Could you reproduce the lines below from the one with "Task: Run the" through the one with "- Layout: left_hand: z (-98"? Keep both ends and add nothing.

BEGIN Provided data

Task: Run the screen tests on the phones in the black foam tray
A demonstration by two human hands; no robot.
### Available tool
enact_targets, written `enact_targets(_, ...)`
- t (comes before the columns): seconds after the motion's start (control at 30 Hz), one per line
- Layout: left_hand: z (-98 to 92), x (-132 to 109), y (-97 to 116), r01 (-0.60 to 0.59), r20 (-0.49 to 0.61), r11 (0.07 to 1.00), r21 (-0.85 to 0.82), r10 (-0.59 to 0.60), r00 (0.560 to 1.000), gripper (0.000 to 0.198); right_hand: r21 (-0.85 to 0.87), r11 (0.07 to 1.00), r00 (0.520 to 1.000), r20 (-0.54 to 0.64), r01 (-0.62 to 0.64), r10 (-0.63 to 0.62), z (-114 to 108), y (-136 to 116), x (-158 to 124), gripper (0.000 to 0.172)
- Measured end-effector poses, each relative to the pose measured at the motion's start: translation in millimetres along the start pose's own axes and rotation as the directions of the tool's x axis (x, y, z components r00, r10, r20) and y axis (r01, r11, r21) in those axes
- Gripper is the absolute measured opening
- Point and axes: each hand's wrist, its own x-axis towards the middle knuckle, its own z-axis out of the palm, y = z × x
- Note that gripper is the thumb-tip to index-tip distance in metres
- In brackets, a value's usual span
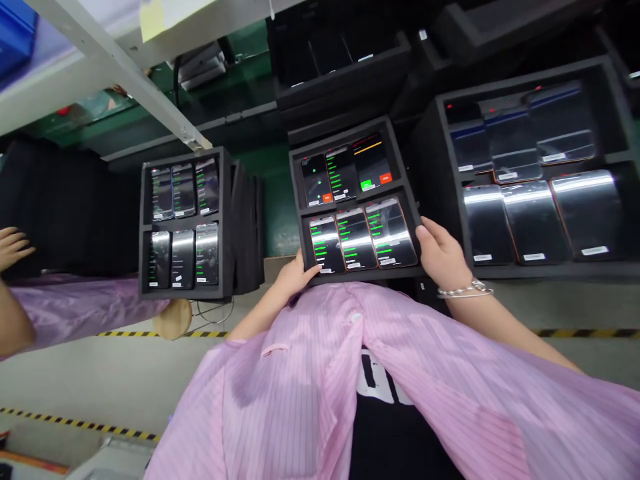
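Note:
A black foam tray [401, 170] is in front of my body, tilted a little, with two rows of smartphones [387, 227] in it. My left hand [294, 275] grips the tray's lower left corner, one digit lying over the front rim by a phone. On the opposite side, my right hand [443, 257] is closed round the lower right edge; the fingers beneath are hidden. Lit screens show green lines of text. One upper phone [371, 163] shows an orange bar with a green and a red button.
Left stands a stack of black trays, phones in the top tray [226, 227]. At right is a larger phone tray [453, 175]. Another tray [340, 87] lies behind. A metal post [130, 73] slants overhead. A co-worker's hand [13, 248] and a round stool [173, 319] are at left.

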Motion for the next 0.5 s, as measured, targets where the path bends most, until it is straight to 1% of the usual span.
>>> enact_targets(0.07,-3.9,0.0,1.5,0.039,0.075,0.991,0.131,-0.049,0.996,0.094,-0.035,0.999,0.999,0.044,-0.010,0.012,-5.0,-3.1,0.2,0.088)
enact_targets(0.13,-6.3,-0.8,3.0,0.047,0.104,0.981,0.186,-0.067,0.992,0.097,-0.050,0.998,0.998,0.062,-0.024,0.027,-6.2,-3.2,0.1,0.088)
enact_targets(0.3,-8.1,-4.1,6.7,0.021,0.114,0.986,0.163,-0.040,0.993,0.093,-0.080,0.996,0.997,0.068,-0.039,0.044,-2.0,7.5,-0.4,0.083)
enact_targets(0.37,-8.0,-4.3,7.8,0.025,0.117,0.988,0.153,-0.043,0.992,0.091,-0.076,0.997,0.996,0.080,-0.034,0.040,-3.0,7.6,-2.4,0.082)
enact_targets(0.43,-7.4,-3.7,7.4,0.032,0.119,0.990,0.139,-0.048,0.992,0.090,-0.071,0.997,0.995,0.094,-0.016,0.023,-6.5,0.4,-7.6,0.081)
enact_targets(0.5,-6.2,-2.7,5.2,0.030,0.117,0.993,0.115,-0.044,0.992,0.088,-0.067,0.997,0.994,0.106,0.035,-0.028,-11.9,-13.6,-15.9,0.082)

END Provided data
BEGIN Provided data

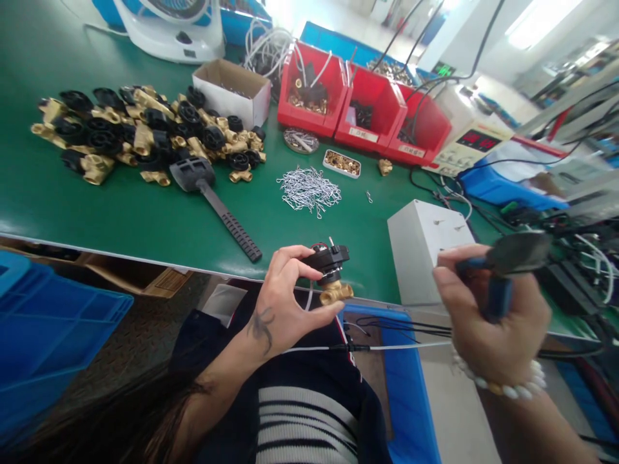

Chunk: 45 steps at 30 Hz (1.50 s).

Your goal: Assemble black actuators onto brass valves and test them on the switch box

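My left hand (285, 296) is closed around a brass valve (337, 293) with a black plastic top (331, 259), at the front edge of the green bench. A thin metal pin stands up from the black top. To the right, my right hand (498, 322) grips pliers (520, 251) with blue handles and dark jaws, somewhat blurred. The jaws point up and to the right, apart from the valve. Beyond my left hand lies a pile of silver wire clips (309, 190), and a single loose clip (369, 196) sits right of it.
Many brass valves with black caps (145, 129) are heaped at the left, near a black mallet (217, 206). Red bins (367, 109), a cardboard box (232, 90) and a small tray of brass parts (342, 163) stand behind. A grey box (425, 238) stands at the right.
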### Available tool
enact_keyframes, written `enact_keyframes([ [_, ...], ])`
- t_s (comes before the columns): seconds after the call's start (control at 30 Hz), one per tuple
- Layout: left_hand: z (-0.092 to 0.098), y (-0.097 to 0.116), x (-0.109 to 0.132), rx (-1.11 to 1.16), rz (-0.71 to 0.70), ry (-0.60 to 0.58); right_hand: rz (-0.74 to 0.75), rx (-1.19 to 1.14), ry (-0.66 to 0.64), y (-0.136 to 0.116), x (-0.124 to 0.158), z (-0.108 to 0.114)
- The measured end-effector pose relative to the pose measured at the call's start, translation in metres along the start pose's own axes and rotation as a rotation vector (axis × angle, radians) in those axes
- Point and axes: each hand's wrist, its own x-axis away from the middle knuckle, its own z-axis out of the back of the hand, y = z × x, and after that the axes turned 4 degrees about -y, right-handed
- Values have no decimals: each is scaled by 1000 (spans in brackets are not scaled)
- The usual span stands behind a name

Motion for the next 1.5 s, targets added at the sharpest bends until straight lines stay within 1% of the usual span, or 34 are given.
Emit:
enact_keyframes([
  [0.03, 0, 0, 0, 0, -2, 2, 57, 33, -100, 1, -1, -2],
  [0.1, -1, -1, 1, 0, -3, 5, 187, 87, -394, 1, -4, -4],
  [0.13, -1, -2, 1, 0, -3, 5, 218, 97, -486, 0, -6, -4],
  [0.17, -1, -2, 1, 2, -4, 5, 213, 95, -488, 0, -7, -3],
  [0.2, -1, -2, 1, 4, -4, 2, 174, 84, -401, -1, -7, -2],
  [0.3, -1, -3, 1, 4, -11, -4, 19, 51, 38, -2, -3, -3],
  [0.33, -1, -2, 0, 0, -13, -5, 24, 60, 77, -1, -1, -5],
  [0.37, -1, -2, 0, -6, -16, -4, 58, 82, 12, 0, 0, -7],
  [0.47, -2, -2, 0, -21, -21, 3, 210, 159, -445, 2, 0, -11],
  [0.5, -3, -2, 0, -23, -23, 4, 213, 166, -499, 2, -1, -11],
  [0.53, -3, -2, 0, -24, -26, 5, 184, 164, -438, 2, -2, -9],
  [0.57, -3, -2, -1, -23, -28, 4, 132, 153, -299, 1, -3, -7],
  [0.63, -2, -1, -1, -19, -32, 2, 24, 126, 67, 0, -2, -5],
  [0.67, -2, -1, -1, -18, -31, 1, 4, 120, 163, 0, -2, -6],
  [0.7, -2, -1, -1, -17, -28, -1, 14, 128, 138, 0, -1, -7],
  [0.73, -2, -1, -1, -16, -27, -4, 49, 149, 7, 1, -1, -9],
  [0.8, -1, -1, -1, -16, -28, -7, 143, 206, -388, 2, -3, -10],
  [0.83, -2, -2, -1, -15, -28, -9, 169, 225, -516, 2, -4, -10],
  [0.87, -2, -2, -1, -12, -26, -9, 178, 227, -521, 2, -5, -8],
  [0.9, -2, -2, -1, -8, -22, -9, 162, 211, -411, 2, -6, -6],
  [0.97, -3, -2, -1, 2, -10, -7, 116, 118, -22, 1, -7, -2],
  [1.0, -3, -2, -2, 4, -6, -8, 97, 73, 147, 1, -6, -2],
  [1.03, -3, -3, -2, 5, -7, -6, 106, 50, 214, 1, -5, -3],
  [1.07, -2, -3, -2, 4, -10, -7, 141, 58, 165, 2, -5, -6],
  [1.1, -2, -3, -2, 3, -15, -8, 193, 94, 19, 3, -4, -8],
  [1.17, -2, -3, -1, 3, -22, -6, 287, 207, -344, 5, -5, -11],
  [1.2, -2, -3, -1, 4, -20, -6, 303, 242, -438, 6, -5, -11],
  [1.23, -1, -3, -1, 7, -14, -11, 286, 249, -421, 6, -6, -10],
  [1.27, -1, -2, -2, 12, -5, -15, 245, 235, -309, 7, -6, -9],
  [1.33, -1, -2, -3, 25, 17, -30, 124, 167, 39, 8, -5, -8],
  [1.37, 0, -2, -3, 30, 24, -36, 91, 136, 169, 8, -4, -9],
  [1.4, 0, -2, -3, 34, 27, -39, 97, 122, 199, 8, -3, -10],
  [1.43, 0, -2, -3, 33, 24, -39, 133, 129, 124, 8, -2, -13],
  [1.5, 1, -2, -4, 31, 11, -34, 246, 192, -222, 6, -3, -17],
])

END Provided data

Written answer —
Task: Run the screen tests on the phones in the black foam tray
A demonstration by two human hands; no robot.
### Available tool
enact_targets, written `enact_targets(_, ...)`
- t (comes before the columns): seconds after the motion's start (control at 30 Hz), one per line
- Layout: left_hand: z (-98 to 92), x (-132 to 109), y (-97 to 116), r01 (-0.60 to 0.59), r20 (-0.49 to 0.61), r11 (0.07 to 1.00), r21 (-0.85 to 0.82), r10 (-0.59 to 0.60), r00 (0.560 to 1.000), gripper (0.000 to 0.198); right_hand: r21 (-0.85 to 0.87), r11 (0.07 to 1.00), r00 (0.520 to 1.000), r20 (-0.54 to 0.64), r01 (-0.62 to 0.64), r10 (-0.63 to 0.62), z (-114 to 108), y (-136 to 116), x (-158 to 124), gripper (0.000 to 0.172)

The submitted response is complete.